The listing below should be printed exactly, though its pictures must not be.
========
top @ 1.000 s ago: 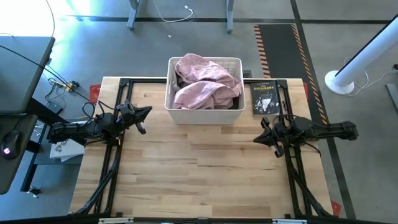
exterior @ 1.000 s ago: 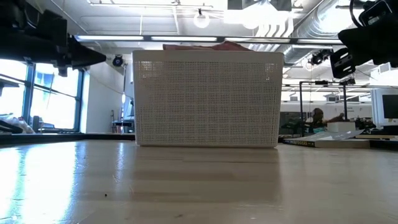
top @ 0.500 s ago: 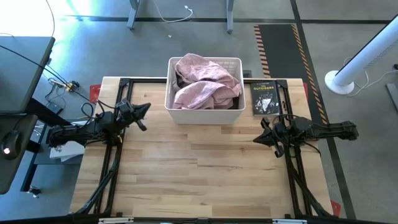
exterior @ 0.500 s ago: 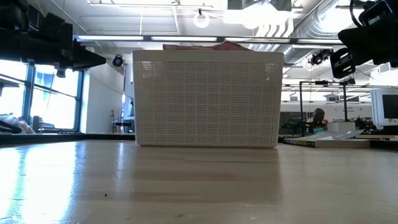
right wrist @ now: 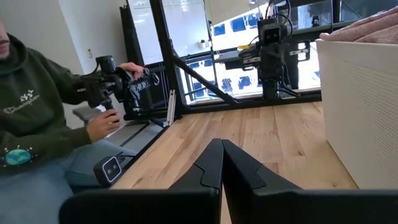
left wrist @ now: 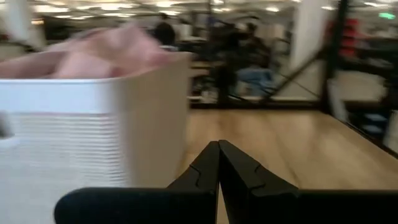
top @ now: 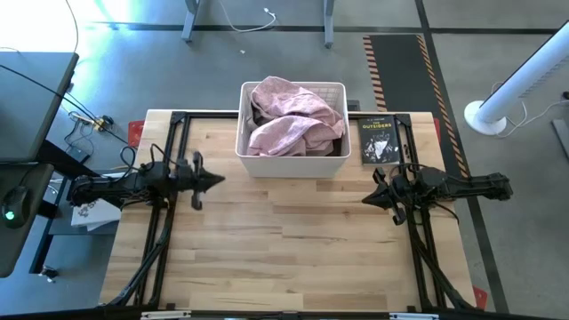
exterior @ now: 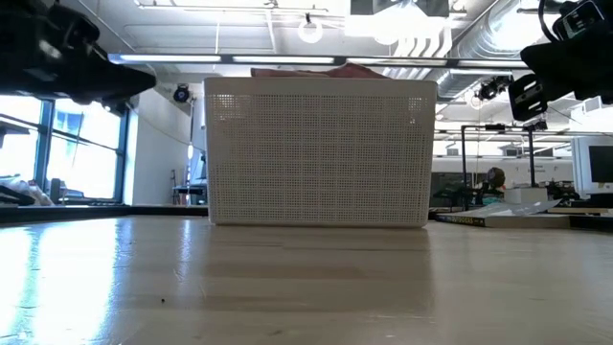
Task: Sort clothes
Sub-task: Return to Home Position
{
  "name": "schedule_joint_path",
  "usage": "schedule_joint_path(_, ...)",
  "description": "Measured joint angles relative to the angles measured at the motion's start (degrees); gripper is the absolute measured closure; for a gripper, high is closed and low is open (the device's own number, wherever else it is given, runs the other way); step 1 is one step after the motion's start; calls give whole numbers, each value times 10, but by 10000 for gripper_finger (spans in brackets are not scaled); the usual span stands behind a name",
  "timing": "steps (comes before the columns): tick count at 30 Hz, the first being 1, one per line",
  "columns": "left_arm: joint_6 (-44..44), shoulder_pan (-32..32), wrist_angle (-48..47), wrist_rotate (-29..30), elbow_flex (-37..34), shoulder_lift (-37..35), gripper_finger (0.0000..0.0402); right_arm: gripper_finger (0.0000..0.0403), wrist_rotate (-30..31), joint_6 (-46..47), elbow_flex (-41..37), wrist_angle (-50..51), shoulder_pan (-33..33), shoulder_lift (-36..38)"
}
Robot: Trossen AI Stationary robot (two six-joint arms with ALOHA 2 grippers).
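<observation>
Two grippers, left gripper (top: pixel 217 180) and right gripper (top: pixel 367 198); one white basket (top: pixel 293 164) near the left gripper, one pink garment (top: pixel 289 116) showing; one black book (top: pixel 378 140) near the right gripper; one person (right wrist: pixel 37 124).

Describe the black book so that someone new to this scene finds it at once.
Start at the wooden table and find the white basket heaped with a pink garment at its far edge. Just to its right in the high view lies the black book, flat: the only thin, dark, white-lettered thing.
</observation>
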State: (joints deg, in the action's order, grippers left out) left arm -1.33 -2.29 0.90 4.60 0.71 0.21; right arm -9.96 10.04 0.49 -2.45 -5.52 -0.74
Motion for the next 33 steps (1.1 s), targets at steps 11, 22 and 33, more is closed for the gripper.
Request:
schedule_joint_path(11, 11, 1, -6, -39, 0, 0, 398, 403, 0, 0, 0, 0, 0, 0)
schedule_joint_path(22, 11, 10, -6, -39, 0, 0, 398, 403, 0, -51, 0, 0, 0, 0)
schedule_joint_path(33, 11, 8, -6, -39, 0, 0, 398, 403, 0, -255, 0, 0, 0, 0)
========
## OUTPUT OF THE EXERCISE
top @ 1.000 s ago: 
exterior @ 1.000 s ago: 
top @ 0.500 s ago: 
exterior @ 0.500 s ago: 
right wrist @ now: 
left wrist @ now: 
top @ now: 
exterior @ now: 
Task: Sort clothes
Sub-task: Return to Home Position
{
  "name": "schedule_joint_path",
  "usage": "schedule_joint_path(_, ...)",
  "description": "Measured joint angles relative to the angles measured at the motion's start (degrees); gripper is the absolute measured closure; for a gripper, high is closed and low is open (the device's own number, wherever else it is given, runs the other way); step 1 is one step after the motion's start; calls give whole numbers, each value times 10, but by 10000 for gripper_finger (spans in brackets are not scaled); the usual span stands behind a name",
  "timing": "steps (comes before the columns): tick count at 30 Hz, the first being 1, one per line",
  "columns": "left_arm: joint_6 (-44..44), shoulder_pan (-32..32), wrist_angle (-48..47), wrist_rotate (-29..30), elbow_flex (-37..34), shoulder_lift (-37..35), gripper_finger (0.0000..0.0402); right_arm: gripper_finger (0.0000..0.0403), wrist_rotate (-30..31), joint_6 (-46..47), elbow_flex (-41..37), wrist_angle (-50..51), shoulder_pan (-33..33), shoulder_lift (-36..38)"
}
Robot: Trossen AI Stationary robot (two six-joint arms with ALOHA 2 grippers).
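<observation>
Two grippers, left gripper (top: pixel 217 180) and right gripper (top: pixel 367 198); one white basket (top: pixel 293 164) near the left gripper, one pink garment (top: pixel 289 116) showing; one black book (top: pixel 378 140) near the right gripper; one person (right wrist: pixel 37 124).

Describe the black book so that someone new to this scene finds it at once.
Start at the wooden table and find the white basket heaped with a pink garment at its far edge. Just to its right in the high view lies the black book, flat: the only thin, dark, white-lettered thing.
</observation>
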State: (joints deg, in the action's order, grippers left out) left arm -1.33 -2.29 0.90 4.60 0.71 0.21; right arm -9.96 10.04 0.49 -2.45 -5.52 -0.74
Motion for the next 33 steps (1.1 s), targets at steps 11, 22 and 33, more is closed for the gripper.
Request:
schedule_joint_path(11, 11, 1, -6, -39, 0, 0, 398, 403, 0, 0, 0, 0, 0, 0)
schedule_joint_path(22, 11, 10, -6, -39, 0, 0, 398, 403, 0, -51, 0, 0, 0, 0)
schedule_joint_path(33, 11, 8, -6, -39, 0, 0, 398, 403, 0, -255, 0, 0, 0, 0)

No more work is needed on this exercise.